Police arrested a Prachatai journalist, Kitti Pantapak, as he broadcast the police’s dispersal operation on Facebook Live. Kitti identified himself as a reporter and wore a press armband issued by the Thai Journalists Association. He faces possible charges under the Emergency Decree, which prohibits publishing and broadcasting information that threatens national security.

International news reporting on Thailand, such as by the BBC World Service, has been blocked on the country’s main cable TV network, True Visions. Thai authorities also pressed satellite service providers to block the broadcast of Voice TV, a station widely known for its critical coverage of the government.

The Emergency Decree on Public Administration in Emergency Situation empowers Thai authorities to impose broad censorship in violation of the right to free expression and media freedom. On October 16, the police issued several warnings against news reports and social media commentary critical of the monarchy, the government, and political situation in the country. Livestreaming pro-democracy protests was declared illegal, as well as posting selfies at a protest site.

The decree also grants the authorities broad powers to arrest people without charge and detain them in informal detention sites, such as military camps. Officials carrying out the duties under the decree have legal immunity. The decree does not require access to legal counsel or visits by family members. Discussions about political issues in the parliament have also been suspended. Any public gathering of five or more people is now banned in Bangkok.

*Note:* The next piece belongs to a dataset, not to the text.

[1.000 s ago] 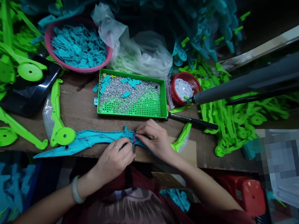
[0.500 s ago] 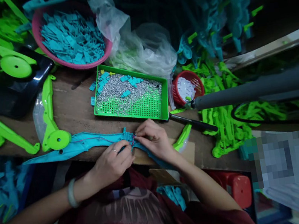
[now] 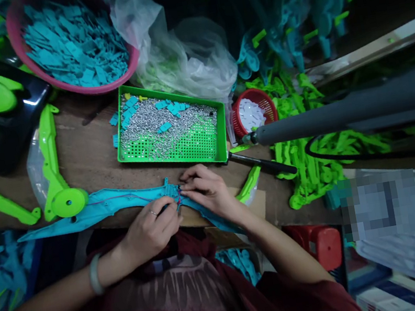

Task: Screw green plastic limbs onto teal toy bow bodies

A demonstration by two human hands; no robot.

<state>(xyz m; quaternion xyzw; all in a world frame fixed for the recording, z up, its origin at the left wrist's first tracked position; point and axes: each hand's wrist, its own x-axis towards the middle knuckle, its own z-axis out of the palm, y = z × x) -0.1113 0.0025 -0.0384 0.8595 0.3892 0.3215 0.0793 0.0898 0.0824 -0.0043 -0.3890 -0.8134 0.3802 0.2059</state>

The crackdown occurred a day after Prime Minister Gen. Prayuth Chan-ocha declared a state of emergency in Bangkok on October 15, asserting that escalating protests by pro-democracy groups contravened the law and the constitution, threatened the monarchy institution, caused disturbances, harmed national security and public safety, and undermined measures to curtail Covid-19. Shortly after his announcement, the government sent in police to forcibly disperse protesters camped outside the Government House. The police arrested at least 22 people, including the protest leaders Arnon Nampha, Parit Chiwarak, Prasiddhi Grudharochana, and Panusaya Sithijirawattanakul.

The government has shown increasing hostility toward pro-democracy protests, which started on July 18 and later spread across the country. The protesters called for the resignation of the government, the drafting of a new constitution, and an end to the authorities harassing people who exercise their freedom of expression. Some of the protests included demands for reforms to curb the king’s powers. Thai Lawyers for Human Rights reported that at least 85 protesters faced illegal assembly charges for holding peaceful protests in Bangkok and other provinces. Some protest leaders have also been charged with sedition, which carries a maximum seven-year prison term, for making demands regarding reforms of the monarchy institution.

International human rights law, as reflected in the International Covenant on Civil and Political Rights (ICCPR), which Thailand ratified in 1996, protects the rights to freedom of expression and peaceful assembly. But Thai authorities have routinely enforced censorship and gagged public discussions about human rights, political reforms, and the role of the monarchy in society. Over the past decade, hundreds of activists and dissidents have been prosecuted on serious criminal charges such as sedition, computer-related crimes, and lese majeste (insulting the monarchy) for the peaceful expression of their views. In addition, over the past five months, the authorities have used emergency measures to help control the Covid-19 pandemic as a pretext to ban anti-government rallies and harass pro-democracy activists.

“Protesters in Thailand are peacefully demanding democracy, human rights, and reform,” Adams said. “Concerned governments and the United Nations should speak out publicly to demand an immediate end to political repression by the Prayuth administration.”